_Exercise details:_ Nothing but the lines from the top of the following entries through the line with "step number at" should be printed, exactly as they are.

Extracted data entries:
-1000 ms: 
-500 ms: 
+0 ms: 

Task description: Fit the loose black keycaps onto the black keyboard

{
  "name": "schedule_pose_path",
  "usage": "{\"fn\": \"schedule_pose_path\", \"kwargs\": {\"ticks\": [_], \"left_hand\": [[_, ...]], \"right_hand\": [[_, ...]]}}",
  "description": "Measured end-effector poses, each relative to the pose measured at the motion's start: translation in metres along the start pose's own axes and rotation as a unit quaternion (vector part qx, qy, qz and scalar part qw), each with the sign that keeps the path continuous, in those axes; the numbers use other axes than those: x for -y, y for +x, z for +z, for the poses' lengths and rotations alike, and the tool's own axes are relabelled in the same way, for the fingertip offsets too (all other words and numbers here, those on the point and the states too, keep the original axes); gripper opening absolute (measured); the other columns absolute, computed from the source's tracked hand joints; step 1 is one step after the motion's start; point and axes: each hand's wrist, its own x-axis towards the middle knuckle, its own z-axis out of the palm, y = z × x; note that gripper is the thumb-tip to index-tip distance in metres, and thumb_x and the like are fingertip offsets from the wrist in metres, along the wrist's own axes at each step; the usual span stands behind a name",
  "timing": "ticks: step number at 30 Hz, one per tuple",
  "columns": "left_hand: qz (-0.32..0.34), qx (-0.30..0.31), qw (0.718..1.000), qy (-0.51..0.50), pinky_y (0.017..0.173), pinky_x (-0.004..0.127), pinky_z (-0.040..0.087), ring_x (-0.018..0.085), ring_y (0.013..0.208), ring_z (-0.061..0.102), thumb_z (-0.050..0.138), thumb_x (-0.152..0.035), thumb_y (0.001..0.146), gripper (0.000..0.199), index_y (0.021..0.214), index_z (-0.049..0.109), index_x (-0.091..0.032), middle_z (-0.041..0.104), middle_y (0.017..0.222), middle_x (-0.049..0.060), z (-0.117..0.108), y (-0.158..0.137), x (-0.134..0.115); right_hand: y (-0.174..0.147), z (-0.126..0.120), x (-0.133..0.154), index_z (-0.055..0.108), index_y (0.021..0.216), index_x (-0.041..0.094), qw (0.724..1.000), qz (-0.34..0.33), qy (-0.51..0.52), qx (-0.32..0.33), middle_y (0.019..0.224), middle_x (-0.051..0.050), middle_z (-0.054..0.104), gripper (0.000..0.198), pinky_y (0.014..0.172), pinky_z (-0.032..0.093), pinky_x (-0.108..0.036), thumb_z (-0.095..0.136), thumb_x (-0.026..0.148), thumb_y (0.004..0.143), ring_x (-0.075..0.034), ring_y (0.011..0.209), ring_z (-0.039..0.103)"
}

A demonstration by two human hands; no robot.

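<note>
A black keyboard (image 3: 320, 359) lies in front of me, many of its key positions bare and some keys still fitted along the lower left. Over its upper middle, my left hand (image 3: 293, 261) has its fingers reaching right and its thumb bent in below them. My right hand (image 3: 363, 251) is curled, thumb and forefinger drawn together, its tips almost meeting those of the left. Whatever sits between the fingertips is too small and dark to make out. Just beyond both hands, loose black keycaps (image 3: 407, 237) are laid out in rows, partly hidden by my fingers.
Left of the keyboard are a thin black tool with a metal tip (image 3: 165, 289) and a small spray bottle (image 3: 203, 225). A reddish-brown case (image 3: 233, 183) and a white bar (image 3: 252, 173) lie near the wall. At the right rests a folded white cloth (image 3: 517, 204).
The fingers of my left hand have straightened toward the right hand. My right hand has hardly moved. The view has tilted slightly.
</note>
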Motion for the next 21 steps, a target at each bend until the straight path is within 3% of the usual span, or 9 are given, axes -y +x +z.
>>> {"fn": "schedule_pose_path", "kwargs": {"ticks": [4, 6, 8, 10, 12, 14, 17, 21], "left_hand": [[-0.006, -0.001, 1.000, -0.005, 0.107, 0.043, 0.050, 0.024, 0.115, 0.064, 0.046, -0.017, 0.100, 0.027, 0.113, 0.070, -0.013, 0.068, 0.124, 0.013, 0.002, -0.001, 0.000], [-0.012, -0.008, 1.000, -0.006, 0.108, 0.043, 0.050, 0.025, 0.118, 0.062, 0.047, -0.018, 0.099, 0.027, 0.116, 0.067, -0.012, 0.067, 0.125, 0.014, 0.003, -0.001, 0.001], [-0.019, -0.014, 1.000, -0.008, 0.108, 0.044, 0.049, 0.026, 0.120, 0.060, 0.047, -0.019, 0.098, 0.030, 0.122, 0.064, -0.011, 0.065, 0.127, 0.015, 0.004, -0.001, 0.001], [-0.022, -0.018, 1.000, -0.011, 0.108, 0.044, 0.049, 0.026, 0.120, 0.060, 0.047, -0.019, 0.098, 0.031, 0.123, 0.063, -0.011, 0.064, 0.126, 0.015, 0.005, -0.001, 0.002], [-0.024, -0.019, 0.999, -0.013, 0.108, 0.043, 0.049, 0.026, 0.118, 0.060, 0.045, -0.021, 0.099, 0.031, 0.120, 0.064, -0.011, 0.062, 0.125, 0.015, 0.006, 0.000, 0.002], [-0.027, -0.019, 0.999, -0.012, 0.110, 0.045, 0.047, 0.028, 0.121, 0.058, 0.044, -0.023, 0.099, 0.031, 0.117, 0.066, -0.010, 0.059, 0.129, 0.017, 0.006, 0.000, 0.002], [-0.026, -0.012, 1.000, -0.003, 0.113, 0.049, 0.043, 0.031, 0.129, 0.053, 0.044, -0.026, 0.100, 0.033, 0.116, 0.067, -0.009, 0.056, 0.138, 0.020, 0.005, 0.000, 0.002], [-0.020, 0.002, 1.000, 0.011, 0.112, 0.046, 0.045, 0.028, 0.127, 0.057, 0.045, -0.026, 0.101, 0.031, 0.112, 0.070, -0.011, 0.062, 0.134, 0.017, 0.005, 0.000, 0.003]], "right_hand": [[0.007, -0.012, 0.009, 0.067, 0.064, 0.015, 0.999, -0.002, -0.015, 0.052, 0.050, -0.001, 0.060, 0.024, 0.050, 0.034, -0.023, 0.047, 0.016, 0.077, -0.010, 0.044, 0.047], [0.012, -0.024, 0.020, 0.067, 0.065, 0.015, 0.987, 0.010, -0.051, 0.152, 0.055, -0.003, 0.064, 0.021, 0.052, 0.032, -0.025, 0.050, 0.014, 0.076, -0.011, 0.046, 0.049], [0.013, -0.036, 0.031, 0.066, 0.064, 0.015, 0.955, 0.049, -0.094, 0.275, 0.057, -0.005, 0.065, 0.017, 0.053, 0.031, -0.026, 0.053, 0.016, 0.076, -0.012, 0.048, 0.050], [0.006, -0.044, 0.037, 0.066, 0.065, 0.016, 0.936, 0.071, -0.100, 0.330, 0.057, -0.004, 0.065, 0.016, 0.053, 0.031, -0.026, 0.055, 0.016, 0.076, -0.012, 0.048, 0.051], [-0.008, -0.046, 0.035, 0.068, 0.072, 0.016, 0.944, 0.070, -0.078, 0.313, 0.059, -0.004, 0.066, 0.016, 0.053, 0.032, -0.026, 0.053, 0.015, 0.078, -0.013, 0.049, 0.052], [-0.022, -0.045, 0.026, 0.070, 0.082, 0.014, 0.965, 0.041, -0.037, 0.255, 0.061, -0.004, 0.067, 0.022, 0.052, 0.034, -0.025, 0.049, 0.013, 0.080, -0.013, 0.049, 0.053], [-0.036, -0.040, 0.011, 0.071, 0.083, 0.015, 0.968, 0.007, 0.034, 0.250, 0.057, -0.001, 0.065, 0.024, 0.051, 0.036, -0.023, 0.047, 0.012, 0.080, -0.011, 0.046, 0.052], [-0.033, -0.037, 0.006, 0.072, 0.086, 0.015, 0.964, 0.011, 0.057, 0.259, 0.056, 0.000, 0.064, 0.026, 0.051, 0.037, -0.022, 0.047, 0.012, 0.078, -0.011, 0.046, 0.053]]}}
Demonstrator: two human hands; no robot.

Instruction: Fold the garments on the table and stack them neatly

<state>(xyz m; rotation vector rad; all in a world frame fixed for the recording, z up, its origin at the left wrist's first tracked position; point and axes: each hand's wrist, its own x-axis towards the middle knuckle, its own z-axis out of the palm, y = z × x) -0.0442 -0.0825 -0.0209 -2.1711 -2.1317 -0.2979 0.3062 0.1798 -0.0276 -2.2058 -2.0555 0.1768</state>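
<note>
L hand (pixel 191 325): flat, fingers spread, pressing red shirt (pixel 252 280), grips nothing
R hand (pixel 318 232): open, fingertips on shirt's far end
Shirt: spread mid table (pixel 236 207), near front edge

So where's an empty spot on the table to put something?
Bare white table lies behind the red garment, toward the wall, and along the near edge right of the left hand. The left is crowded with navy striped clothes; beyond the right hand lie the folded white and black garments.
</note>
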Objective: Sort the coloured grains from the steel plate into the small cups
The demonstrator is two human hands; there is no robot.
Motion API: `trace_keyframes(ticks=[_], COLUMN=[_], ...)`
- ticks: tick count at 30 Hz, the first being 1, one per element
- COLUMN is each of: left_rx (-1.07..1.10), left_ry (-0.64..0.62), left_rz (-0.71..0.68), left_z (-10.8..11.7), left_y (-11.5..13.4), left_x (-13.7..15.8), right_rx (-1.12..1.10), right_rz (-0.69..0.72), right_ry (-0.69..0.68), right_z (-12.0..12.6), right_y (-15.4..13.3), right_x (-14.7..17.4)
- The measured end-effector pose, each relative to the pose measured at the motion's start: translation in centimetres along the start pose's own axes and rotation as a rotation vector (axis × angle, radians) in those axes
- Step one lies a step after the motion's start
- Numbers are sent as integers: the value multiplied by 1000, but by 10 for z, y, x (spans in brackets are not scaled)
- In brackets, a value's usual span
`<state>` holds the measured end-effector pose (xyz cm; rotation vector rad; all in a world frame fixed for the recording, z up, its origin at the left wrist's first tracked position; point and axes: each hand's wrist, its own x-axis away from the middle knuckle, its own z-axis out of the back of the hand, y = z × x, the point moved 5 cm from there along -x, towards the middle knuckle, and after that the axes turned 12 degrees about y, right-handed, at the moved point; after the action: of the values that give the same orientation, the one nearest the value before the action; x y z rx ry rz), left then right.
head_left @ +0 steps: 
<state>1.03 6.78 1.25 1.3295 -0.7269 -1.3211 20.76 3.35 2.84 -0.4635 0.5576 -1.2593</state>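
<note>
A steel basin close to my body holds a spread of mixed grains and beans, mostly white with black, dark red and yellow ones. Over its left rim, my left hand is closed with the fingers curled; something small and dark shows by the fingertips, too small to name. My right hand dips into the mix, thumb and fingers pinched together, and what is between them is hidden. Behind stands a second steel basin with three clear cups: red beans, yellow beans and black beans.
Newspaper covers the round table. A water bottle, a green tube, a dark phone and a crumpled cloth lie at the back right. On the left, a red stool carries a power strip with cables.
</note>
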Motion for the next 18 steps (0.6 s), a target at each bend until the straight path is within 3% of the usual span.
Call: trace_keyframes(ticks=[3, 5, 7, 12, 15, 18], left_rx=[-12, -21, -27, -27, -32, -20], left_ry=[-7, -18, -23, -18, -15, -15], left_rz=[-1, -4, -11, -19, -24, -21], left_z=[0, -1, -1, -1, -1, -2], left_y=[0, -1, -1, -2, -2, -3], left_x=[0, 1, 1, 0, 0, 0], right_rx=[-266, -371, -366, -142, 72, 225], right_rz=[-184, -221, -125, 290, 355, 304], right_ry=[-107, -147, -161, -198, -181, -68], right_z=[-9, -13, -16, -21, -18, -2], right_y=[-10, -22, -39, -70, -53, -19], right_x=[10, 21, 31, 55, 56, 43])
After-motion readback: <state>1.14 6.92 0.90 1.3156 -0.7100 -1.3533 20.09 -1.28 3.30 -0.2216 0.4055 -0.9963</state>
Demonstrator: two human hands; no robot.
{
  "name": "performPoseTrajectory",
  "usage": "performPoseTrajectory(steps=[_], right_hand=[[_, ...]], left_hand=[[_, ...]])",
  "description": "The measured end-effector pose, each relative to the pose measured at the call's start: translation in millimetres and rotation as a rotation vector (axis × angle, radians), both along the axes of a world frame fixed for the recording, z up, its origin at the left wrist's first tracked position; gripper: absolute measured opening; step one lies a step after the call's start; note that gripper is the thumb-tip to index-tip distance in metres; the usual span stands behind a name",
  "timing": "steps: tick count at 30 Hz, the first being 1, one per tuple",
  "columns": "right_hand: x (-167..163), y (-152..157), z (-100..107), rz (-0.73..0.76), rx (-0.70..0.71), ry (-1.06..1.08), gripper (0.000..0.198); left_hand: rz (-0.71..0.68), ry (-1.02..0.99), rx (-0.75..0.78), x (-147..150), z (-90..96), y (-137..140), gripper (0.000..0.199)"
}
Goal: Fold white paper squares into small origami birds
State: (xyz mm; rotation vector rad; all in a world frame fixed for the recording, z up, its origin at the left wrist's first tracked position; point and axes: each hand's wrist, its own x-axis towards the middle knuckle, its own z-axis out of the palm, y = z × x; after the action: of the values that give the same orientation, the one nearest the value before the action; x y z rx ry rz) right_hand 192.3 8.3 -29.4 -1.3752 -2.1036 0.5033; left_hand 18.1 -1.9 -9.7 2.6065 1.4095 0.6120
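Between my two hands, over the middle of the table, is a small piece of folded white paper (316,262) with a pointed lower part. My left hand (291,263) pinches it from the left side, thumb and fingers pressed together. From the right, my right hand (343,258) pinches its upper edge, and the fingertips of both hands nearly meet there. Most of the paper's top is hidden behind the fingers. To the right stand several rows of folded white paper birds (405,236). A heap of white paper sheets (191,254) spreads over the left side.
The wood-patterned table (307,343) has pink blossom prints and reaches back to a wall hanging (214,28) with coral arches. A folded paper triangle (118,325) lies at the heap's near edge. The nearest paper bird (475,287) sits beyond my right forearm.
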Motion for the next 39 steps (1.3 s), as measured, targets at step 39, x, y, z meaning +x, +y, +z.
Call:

_Response:_
-1000 ms: 
-500 ms: 
+0 ms: 

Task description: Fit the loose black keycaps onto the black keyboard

{
  "name": "schedule_pose_path",
  "usage": "{\"fn\": \"schedule_pose_path\", \"kwargs\": {\"ticks\": [_], \"left_hand\": [[_, ...]], \"right_hand\": [[_, ...]]}}",
  "description": "Measured end-effector poses, each relative to the pose measured at the motion's start: translation in metres along the start pose's own axes and rotation as a unit quaternion (vector part qx, qy, qz and scalar part qw), each with the sign that keeps the path continuous, in those axes; the numbers use other axes than those: x for -y, y for +x, z for +z, for the poses' lengths and rotations alike, and the tool's own axes are relabelled in the same way, for the fingertip offsets too (all other words and numbers here, those on the point and the states too, keep the original axes); gripper opening absolute (measured); the other columns absolute, computed from the source's tracked hand joints; step 1 is one step after the motion's start; point and axes: each hand's wrist, its own x-axis towards the middle knuckle, its own z-axis out of the palm, y = z × x; note that gripper is the thumb-tip to index-tip distance in metres, and thumb_x and the like are fingertip offsets from the wrist in metres, along the wrist's own axes at each step; the usual span stands behind a name",
  "timing": "ticks: step number at 30 Hz, one per tuple",

The output given is complete.